Each stockholder shall have one vote for every share of stock entitled to vote which is registered in his name on the record date for the meeting, except as otherwise provided herein or required by law.
All voting, except on the election of directors and where otherwise required by law, may be by a voice vote; provided, however, that upon demand therefor by a stockholder entitled to vote or his proxy, a stock vote shall be taken. Every stock vote shall be taken by ballots, each of which shall state the name of the stockholder or proxy voting and such other information as may be required under the procedure established for the meeting.
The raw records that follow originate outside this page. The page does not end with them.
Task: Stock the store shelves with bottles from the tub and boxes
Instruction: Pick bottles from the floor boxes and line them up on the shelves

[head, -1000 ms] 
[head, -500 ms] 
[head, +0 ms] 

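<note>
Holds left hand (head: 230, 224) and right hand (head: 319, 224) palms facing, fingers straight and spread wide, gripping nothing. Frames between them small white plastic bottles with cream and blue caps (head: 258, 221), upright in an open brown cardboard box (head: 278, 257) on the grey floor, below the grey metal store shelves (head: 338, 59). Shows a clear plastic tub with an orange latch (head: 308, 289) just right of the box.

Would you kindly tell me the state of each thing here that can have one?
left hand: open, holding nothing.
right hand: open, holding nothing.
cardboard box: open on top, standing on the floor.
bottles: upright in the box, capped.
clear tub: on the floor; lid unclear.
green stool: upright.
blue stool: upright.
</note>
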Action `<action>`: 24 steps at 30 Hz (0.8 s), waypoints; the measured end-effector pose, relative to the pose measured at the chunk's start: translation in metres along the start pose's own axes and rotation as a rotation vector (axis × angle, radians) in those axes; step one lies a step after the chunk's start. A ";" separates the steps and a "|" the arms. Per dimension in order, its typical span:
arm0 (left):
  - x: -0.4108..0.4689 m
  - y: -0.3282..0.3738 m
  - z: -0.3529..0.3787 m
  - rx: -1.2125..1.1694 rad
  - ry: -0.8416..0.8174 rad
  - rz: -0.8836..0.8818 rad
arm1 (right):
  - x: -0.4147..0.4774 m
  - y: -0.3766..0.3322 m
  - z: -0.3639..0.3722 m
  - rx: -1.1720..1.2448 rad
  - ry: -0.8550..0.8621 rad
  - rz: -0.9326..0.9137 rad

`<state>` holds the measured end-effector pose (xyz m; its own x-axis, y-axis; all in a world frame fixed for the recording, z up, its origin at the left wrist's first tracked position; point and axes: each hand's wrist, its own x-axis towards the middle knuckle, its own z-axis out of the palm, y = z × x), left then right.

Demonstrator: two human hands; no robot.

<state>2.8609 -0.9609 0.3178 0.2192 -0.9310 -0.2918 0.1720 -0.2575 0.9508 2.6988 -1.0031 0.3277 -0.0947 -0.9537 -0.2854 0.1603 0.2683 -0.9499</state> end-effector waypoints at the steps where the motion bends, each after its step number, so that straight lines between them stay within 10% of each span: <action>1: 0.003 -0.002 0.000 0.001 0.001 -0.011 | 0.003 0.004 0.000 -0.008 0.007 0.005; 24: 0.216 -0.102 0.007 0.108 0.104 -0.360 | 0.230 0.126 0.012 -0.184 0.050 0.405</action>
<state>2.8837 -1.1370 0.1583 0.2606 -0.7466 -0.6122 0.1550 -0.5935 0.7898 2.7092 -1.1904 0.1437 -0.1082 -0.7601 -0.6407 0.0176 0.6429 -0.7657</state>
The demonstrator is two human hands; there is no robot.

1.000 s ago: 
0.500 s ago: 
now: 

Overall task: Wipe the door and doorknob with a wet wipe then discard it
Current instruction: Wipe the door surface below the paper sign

Every vote taken by ballots shall be counted by an inspector or inspectors appointed by the chairman of the meeting.
All elections shall be determined by a plurality of the votes cast, and except as otherwise required by law, all other matters shall be determined by a majority of the votes cast.
Section 8. Stock List
A complete list of stockholders entitled to vote at any meeting of stockholders, arranged in alphabetical order for each class of stock and showing the address of each such stockholder and the number of shares registered in his name, shall be open to the examination of any such stockholder, for any purpose germane to the meeting, during ordinary business hours for a period of at least ten (10) days prior to the meeting, either at a place within the city where the meeting is to be held, which place shall be specified in the notice of the meeting, or if not so specified, at the place where the meeting is to be held.
The stock list shall also be kept at the place of the meeting during the whole time thereof and shall be open to the examination of any such stockholder who is present. This list shall presumptively determine the identity of the stockholders entitled to vote at the meeting and the number of shares held by each of them.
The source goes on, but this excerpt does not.